Your objective:
Your answer should consist only of the lines from the line containing "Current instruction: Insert" through the last line below, each repeated exactly.

The data:
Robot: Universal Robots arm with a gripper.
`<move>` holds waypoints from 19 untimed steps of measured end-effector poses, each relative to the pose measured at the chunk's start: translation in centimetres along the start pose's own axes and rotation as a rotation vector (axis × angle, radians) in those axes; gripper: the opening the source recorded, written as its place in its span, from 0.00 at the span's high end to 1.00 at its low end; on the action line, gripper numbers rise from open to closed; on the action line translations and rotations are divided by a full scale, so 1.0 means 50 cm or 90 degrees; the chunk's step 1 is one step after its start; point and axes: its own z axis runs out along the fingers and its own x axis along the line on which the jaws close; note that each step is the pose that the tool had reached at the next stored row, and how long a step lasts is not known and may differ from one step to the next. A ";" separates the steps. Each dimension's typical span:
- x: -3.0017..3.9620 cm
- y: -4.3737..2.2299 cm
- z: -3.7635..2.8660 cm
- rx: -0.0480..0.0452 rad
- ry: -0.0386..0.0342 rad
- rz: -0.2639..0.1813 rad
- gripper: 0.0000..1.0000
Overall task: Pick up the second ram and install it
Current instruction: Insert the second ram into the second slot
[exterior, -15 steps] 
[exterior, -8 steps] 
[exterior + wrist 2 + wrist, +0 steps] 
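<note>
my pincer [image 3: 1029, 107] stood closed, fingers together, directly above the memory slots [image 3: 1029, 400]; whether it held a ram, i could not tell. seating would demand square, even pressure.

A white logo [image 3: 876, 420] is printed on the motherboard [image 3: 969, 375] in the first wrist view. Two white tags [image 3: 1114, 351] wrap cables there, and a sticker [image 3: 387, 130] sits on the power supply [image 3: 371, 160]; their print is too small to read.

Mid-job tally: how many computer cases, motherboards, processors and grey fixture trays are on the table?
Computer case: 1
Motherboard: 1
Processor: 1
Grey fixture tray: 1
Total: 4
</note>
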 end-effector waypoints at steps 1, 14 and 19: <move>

Exercise solution:
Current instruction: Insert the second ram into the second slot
[exterior, -15 steps] 
[exterior, -8 steps] 
[exterior + wrist 2 + wrist, +0 steps] 
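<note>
my pincer [image 3: 1029, 107] stood closed, fingers together, directly above the memory slots [image 3: 1029, 400]; whether it held a ram, i could not tell. seating would demand square, even pressure.

A white logo [image 3: 876, 420] is printed on the motherboard [image 3: 969, 375] in the first wrist view. Two white tags [image 3: 1114, 351] wrap cables there, and a sticker [image 3: 387, 130] sits on the power supply [image 3: 371, 160]; their print is too small to read.

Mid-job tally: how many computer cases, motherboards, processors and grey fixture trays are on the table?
Computer case: 1
Motherboard: 1
Processor: 1
Grey fixture tray: 1
Total: 4
</note>
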 end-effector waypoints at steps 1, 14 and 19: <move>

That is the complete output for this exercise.